ASSIGNED TASK: Everything from the line with "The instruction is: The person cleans" down to the line with "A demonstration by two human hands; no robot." below must be printed exactly, those two lines included. Exclude pictures.

MATERIAL PROVIDED:
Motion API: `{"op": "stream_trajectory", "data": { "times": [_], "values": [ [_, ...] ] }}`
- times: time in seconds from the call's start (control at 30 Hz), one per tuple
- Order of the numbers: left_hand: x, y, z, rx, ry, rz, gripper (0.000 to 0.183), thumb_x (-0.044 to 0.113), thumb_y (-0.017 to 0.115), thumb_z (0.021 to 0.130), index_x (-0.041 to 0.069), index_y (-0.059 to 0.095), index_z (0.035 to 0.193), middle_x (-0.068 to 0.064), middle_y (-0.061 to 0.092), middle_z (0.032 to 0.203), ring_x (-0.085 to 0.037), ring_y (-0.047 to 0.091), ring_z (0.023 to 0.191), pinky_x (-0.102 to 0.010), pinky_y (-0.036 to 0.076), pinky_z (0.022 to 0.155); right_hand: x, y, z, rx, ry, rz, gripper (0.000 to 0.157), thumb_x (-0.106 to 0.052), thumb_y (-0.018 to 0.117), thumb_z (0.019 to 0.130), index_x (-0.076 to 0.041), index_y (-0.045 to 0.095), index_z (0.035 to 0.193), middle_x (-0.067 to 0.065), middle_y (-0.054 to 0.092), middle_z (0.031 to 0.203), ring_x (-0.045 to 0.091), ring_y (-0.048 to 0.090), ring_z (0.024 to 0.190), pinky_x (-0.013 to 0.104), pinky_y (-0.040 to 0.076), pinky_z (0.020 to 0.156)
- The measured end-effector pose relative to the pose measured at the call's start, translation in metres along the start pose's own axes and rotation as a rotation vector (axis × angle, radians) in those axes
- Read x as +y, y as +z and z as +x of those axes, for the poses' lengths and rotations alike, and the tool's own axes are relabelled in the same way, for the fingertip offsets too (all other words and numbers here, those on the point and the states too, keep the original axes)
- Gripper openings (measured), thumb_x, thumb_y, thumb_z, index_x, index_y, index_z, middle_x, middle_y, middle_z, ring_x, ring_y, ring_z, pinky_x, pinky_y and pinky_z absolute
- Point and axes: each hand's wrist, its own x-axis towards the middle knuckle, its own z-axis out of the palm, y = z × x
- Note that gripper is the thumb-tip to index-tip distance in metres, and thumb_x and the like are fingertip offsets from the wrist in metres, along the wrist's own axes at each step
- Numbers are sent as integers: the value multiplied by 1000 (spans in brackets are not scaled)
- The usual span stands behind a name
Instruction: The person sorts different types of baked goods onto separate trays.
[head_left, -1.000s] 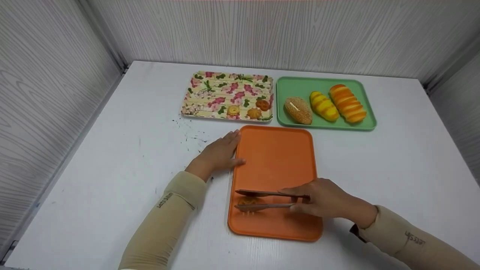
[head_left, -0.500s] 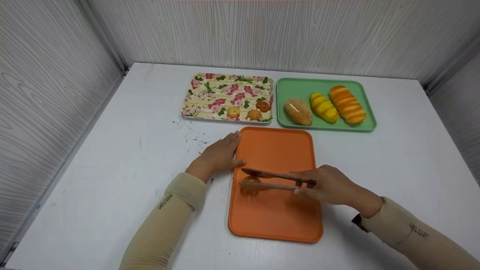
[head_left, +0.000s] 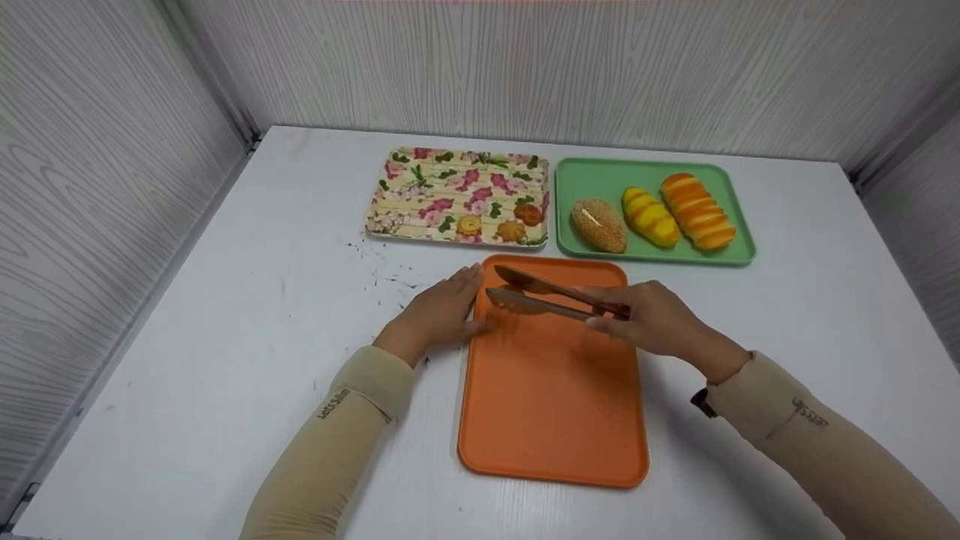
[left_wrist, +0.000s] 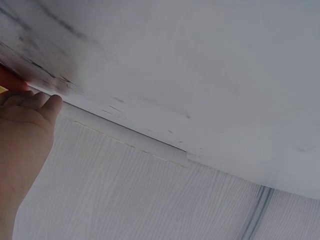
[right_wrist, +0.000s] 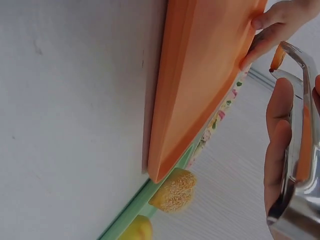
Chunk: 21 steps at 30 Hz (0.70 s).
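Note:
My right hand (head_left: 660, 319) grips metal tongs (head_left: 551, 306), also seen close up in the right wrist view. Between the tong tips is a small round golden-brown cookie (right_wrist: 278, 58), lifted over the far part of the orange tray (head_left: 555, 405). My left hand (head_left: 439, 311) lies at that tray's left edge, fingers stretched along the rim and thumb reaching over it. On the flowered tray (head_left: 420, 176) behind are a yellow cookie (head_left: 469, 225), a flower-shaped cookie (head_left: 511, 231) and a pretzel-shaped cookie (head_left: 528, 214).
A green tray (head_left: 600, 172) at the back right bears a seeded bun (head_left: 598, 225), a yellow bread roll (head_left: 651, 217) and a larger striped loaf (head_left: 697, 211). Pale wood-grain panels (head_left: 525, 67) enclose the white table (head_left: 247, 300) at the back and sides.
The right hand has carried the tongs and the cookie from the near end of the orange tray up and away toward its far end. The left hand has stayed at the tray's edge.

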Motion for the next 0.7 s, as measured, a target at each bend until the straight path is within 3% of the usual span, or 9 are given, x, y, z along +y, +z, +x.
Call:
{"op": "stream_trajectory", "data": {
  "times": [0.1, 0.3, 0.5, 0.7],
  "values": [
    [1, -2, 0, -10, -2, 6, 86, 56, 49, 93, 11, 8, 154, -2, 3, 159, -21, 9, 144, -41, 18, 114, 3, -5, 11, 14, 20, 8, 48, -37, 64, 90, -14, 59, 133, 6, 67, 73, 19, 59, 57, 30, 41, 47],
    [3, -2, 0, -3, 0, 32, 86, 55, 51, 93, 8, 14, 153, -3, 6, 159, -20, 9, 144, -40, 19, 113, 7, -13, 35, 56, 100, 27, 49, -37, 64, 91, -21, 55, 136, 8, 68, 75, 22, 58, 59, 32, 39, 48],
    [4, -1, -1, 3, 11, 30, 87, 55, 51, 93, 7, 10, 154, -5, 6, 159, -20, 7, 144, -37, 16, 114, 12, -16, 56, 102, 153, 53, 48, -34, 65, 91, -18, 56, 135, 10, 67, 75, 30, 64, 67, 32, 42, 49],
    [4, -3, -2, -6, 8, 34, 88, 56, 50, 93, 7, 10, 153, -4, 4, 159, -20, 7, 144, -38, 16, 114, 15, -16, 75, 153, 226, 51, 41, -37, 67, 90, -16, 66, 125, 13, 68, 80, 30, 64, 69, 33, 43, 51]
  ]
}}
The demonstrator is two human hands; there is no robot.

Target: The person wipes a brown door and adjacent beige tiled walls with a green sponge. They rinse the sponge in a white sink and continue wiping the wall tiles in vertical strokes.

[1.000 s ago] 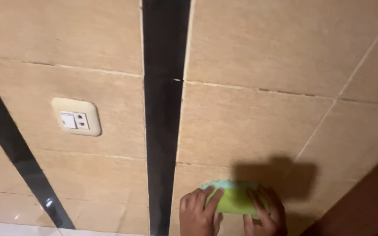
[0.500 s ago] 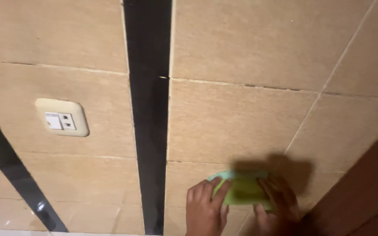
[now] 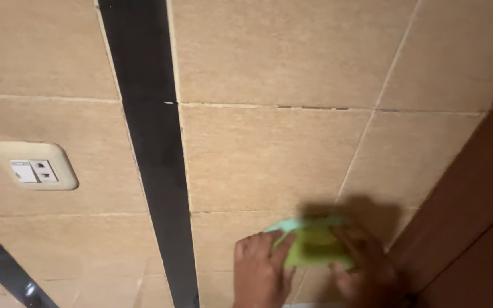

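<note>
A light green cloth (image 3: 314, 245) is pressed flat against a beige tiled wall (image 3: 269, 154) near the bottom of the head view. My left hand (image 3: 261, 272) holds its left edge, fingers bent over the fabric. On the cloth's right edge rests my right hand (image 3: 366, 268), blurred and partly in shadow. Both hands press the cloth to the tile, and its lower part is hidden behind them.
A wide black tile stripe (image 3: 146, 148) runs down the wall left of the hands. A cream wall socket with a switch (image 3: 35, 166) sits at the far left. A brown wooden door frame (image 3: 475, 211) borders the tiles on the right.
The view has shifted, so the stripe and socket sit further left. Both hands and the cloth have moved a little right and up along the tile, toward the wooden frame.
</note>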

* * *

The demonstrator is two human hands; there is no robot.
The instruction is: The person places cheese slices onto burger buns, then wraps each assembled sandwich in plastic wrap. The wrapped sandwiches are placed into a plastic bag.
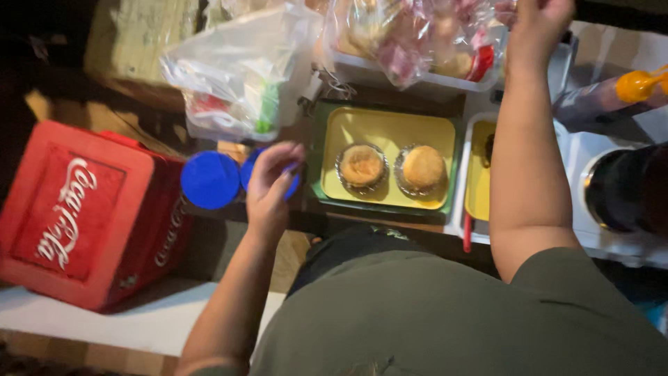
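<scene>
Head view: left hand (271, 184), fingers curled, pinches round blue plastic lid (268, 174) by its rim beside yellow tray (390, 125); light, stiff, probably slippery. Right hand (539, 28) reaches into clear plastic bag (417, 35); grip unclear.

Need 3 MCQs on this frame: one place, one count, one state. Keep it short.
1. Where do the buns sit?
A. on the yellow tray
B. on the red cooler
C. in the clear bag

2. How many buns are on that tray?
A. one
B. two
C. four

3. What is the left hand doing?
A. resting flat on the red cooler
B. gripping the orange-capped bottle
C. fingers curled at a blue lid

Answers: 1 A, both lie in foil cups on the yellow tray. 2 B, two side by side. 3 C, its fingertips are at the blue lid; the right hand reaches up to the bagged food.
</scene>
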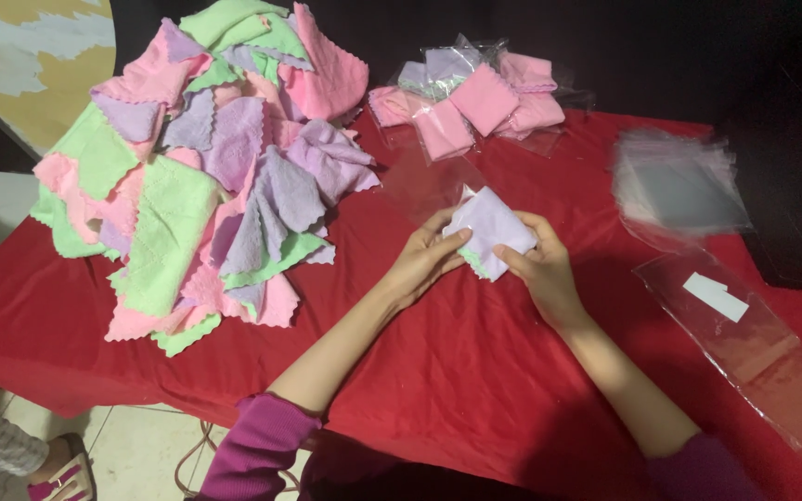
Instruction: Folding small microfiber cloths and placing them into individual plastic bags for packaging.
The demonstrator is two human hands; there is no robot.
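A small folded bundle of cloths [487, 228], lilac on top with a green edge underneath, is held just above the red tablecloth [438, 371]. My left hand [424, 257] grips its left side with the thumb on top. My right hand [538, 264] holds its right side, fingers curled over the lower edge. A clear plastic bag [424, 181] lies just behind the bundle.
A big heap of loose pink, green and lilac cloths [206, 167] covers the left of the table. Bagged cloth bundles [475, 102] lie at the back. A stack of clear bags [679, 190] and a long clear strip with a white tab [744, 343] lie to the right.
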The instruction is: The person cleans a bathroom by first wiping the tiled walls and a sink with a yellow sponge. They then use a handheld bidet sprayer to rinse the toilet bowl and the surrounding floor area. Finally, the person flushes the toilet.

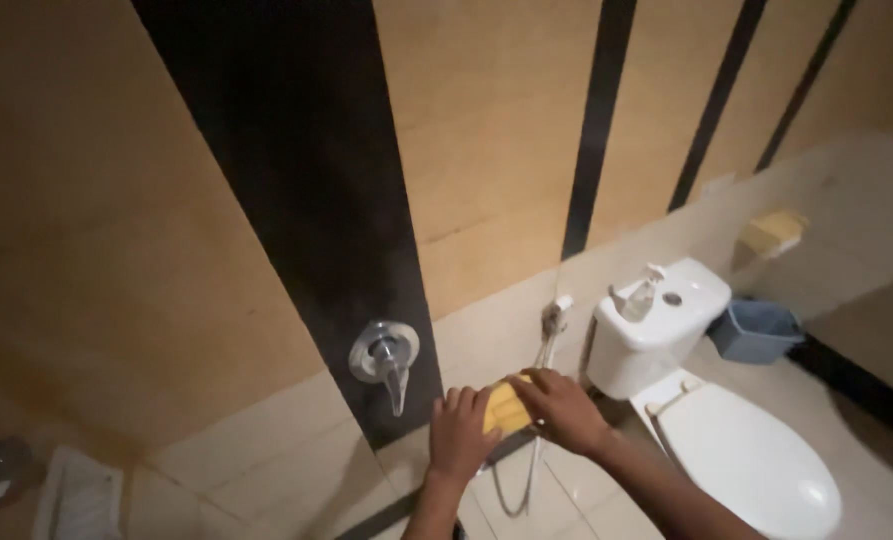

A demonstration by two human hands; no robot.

OUTPUT OF THE TASK:
The instruction is: The person cleans a bathroom by first wiping the tiled walls and a sink with a yellow sponge. They then use a handheld bidet sprayer to rinse the toilet bowl and the surrounding floor area. Finally, the person flushes the toilet.


A demonstration by two human hands; no robot.

No further output is required for this exercise.